TASK PROMPT ▸ When the line with "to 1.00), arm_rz" is reached, include it and stop; before that, copy each line of the listing exactly from the first.
*** SUPPLIED INFORMATION ***
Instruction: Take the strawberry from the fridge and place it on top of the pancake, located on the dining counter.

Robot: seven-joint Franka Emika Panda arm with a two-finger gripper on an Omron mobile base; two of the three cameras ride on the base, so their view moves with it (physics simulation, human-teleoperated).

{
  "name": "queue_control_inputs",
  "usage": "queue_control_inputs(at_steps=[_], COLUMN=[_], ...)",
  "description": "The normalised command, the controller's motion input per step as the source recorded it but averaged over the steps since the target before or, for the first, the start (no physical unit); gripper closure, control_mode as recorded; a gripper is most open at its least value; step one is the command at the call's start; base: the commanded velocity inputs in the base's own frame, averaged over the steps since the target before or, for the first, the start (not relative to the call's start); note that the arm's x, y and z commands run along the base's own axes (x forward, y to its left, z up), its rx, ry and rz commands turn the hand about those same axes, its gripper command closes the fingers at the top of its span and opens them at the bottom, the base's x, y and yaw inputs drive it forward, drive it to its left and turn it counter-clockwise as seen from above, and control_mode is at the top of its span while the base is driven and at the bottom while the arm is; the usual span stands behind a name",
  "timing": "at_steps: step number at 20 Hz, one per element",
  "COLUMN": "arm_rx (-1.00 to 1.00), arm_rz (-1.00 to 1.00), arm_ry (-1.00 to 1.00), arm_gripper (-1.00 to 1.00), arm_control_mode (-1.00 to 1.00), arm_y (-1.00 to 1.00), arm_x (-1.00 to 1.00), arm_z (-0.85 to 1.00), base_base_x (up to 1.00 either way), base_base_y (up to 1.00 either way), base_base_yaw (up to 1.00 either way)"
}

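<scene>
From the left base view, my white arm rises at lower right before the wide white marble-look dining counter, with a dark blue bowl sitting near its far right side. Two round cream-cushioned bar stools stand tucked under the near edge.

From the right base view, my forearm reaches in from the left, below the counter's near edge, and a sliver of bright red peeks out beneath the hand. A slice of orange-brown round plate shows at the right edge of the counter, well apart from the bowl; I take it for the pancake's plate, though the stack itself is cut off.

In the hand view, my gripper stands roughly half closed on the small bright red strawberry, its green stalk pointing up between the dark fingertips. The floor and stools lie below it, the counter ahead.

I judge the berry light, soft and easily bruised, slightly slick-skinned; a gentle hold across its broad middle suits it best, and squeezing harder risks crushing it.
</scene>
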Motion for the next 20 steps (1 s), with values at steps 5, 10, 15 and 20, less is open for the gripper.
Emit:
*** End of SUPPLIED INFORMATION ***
RESPONSE TO THE TASK ▸
Instruction: Take the strawberry from the fridge and place it on top of the pancake, located on the dining counter.

Robot: seven-joint Franka Emika Panda arm with a two-finger gripper on an Omron mobile base; two of the three cameras ride on the base, so their view moves with it (physics simulation, human-teleoperated).

{
  "name": "queue_control_inputs",
  "usage": "queue_control_inputs(at_steps=[_], COLUMN=[_], ...)",
  "description": "The normalised command, the controller's motion input per step as the source recorded it but averaged over the steps since the target before or, for the first, the start (no physical unit); gripper closure, control_mode as recorded; a gripper is most open at its least value; step one is the command at the call's start; base: the commanded velocity inputs in the base's own frame, averaged over the steps since the target before or, for the first, the start (not relative to the call's start); note that the arm's x, y and z commands run along the base's own axes (x forward, y to its left, z up), its rx, ry and rz commands turn the hand about those same axes, its gripper command closes the fingers at the top of its span and opens them at the bottom, the base's x, y and yaw inputs drive it forward, drive it to its left and turn it counter-clockwise as seen from above, and control_mode is at the top of its span while the base is driven and at the bottom while the arm is; the usual span stands behind a name",
  "timing": "at_steps: step number at 20 Hz, one per element",
  "COLUMN": "arm_rx (-1.00 to 1.00), arm_rz (-1.00 to 1.00), arm_ry (-1.00 to 1.00), arm_gripper (-1.00 to 1.00), arm_control_mode (-1.00 to 1.00), arm_y (-1.00 to 1.00), arm_x (-1.00 to 1.00), arm_z (-0.85 to 1.00), base_base_x (up to 1.00 either way), base_base_y (up to 1.00 either way), base_base_yaw (up to 1.00 either way)"

There's nothing left to add to the output.